Exercise objective –
Return all the data below as it stands, minus the pictures.

..........

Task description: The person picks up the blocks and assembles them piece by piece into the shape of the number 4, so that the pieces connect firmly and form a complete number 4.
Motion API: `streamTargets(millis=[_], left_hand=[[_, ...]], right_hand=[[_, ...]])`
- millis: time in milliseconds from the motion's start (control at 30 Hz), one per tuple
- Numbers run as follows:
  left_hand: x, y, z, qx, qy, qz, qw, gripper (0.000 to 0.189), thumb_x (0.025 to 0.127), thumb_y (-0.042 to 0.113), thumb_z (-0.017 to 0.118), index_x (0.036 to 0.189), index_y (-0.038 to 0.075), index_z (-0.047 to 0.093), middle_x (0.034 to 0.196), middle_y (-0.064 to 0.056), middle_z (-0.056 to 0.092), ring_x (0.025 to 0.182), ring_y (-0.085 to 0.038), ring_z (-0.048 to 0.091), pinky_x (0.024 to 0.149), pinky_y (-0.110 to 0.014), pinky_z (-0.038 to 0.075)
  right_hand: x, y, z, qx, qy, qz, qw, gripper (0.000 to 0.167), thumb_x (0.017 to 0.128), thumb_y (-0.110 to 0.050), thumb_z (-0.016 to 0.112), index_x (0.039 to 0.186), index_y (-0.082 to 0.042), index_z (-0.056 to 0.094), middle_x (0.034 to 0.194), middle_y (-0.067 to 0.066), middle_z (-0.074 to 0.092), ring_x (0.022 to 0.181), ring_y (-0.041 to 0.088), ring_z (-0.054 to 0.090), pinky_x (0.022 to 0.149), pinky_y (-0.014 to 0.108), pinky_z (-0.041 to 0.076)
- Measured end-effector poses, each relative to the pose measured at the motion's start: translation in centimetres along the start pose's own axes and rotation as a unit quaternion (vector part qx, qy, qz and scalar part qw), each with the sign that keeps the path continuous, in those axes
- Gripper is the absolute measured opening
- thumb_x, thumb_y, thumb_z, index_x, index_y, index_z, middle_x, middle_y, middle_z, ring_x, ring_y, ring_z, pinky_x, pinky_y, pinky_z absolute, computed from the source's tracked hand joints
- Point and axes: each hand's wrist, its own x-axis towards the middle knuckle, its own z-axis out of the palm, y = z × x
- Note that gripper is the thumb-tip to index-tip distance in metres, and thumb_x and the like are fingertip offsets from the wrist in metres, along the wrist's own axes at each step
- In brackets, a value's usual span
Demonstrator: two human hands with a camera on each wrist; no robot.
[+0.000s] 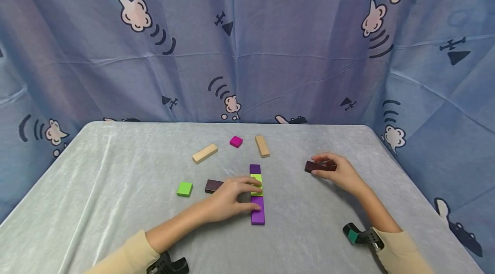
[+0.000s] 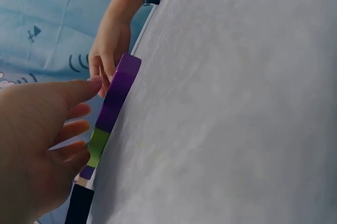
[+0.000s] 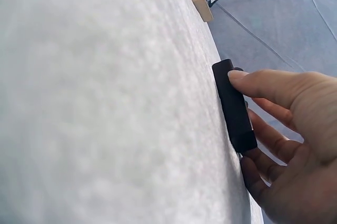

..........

Answer to the exercise –
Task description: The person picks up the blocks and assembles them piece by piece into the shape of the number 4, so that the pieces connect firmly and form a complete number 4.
Motion API: `streamTargets(millis=[_], left_hand=[[_, ...]], right_hand=[[_, ...]])`
- millis: time in milliseconds from the motion's start (control at 30 Hz), one per tuple
- Numbers run as follows:
  left_hand: x, y, z, qx, qy, qz, qw, gripper (0.000 to 0.189), thumb_x (0.025 to 0.127), thumb_y (-0.042 to 0.113), thumb_z (-0.017 to 0.118), index_x (0.036 to 0.189), index_y (-0.038 to 0.075), index_z (-0.047 to 0.093), middle_x (0.034 to 0.196), middle_y (-0.064 to 0.056), middle_z (-0.056 to 0.092), ring_x (0.025 to 0.182), ring_y (-0.085 to 0.038), ring_z (-0.048 to 0.091), pinky_x (0.024 to 0.149), pinky_y (-0.110 to 0.014), pinky_z (-0.038 to 0.075)
  right_hand: x, y, z, qx, qy, qz, qw, gripper (0.000 to 0.167), thumb_x (0.017 to 0.128), thumb_y (-0.110 to 0.050), thumb_z (-0.016 to 0.112), index_x (0.039 to 0.186), index_y (-0.082 to 0.042), index_z (-0.056 to 0.094), middle_x (0.034 to 0.194), middle_y (-0.067 to 0.066), middle_z (-0.074 to 0.092), ring_x (0.022 to 0.181), ring_y (-0.041 to 0.088), ring_z (-0.054 to 0.090), pinky_x (0.022 to 0.149), pinky_y (-0.014 to 0.108), pinky_z (-0.041 to 0.076)
- Measured end-effector poses, each relative to the pose measured at the motion's start: translation in centimetres along the start pose's own axes and rotation as a unit quaternion (vector part qx, qy, qz and scalar part qw), each with the sign that keeps the path continuous, in those axes
- Gripper is the absolute measured opening
- thumb_x, thumb_y, thumb_z, index_x, index_y, index_z, middle_x, middle_y, middle_z, ring_x, ring_y, ring_z, pinky_x, pinky_y, pinky_z absolute, computed from the source's tracked hand joints
- Point and axes: each hand's wrist, its own x-axis towards the middle knuckle, its own z-axis out of the palm, y = z × x
- Note that gripper is the thumb-tip to index-tip distance in metres, and thumb_x and the like are fingertip offsets from the wrist in metres, along the wrist's own axes at each step
- In brackets, a value's usual span
Demonstrator: two human hands with a camera on each wrist; no robot.
[+0.000s] 
[+0.000s] 
[+0.000s] 

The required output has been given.